Boundaries from the third-order perturbation theory

Within the third-order strong-coupling expansion around the atomic limit ($t/U \to 0$)[Freericks_1994], the upper and lower boundaries of the $n_0$-th Mott lobe are given by

\[\mu_+/U = 1 - 2 (n_0 + 1) \tilde{t} + n_0^2 \tilde{t}^2 + n_0 (n_0 + 1) (n_0 + 2) \tilde{t}^3\,,\]

and

\[\mu_-/U = 2 n_0 \tilde{t} - (n_0 + 1)^2 \tilde{t}^2 + n_0 (n_0 + 1) (n_0 - 1) \tilde{t}^3\,,\]

where $\tilde{t} = t/U$ is the dimensionless hopping strength. These expressions are obtained by computing the energy cost of adding or removing a particle from the Mott state, treating the hopping term as a perturbation.

U = 1.0 # on-site interaction strength

function per_th_μₛ(n₀, t, U)
    tilde_t = t / U
    return begin
        1-2 * (n₀ + 1) * tilde_t + n₀^2 * tilde_t^2 + n₀ * (n₀ + 1) * (n₀ + 2) * tilde_t^3,
        2 * n₀ * tilde_t - (n₀ + 1)^2 * tilde_t^2 + n₀ * (n₀ + 1) * (n₀ - 1) * tilde_t^3
    end
end

pt_tₛ = range(0.0; stop=0.215, length=100)
pt_μₛ = per_th_μₛ.(1 |> Ref, pt_tₛ, U |> Ref)
pt_μ_plusₛ = pt_μₛ .|> first
pt_μ_minusₛ = pt_μₛ .|> last
100-element Vector{Float64}:
 0.0
 0.004324568921538619
 0.008611406999285788
 0.012860514233241506
 0.017071890623405774
 0.021245536169778596
 0.025381450872359965
 0.029479634731149885
 0.033540087746148355
 0.037562809917355375
 ⋮
 0.23902796653402714
 0.23991902867054382
 0.24077235996326904
 0.24158796041220285
 0.24236583001734516
 0.24310596877869606
 0.2438083766962555
 0.24447305377002346
 0.2451

Boundaries from exact diagonalization

The ED estimate of the phase boundary is obtained from the finite-size excitation gap. The upper boundary of the $n_0 = 1$ Mott lobe is the energy cost of adding one particle to the $n_0 = 1$ ground state,

\[\mu_+ = E_0(N, N+1) - E_0(N, N)\,,\]

and the lower boundary is the energy cost of removing one particle,

\[\mu_- = E_0(N, N) - E_0(N, N-1)\,,\]

where $E_0(N, n)$ denotes the ground-state energy of the system with $N$ sites and $n$ particles. As the system approaches the superfluid phase these gaps close and the lobe shrinks. We compute these quantities for several system sizes to observe the finite-size convergence toward the thermodynamic limit.

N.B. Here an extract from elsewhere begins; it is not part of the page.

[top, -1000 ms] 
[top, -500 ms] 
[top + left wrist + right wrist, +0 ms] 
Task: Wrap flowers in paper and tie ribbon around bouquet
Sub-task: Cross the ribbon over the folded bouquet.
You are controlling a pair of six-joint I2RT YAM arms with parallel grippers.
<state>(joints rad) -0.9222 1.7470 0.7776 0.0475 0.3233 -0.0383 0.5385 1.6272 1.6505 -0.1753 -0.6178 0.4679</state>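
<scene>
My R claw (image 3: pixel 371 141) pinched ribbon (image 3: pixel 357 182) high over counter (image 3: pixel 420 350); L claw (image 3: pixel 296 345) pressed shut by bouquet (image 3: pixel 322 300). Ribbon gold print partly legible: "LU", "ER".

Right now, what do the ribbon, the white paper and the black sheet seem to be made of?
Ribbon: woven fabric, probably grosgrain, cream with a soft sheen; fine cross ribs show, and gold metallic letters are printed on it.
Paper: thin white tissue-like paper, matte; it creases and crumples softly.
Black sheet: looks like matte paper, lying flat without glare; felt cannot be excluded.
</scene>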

Nₛ = 4:6; # total number of sites for which to compute the phase diagram
tₛ = 0.0:0.1:0.3; # hopping strength range for which to compute the phase diagram
0.0:0.1:0.3

Defining the DoF-object and particle-number-conserved basis

For bosons with a local Hilbert space of dimension $n_\mathrm{max} + 1$ (occupation numbers $0, 1, \ldots, n_\mathrm{max}$), SymBasis provides the predefined Boson DoF-object. We construct the basis by combining three symmetry groups: particle-number conservation TotalBosonicNumber to select states with a fixed particle number $n$, translational symmetry Translational to reduce the Hilbert space by fixing the quantum momentum number $k$, and spatial reflection symmetry SpatialReflection to include spatial parity sectors with the parity numbers $p = \pm 1$. These symmetries are composed to form the combined symmetry group, and we build the symmetry-resolved basis and assemble the Hamiltonian in each sector $(N, n, k, p)$ for $n \in \{N-1, N, N+1\}$, sweeping over both system sizes and hopping values.

using SymBasis.DigitBase
using SymBasis.DoFObjects
using SymBasis.SymGroups
using SymBasis.Bases
using LinearAlgebra, SparseArrays, Arpack

# initialize array to store ground state energies for each (t, N, n_particles)
evalₛ = fill(Inf, length(tₛ), length(Nₛ), 3)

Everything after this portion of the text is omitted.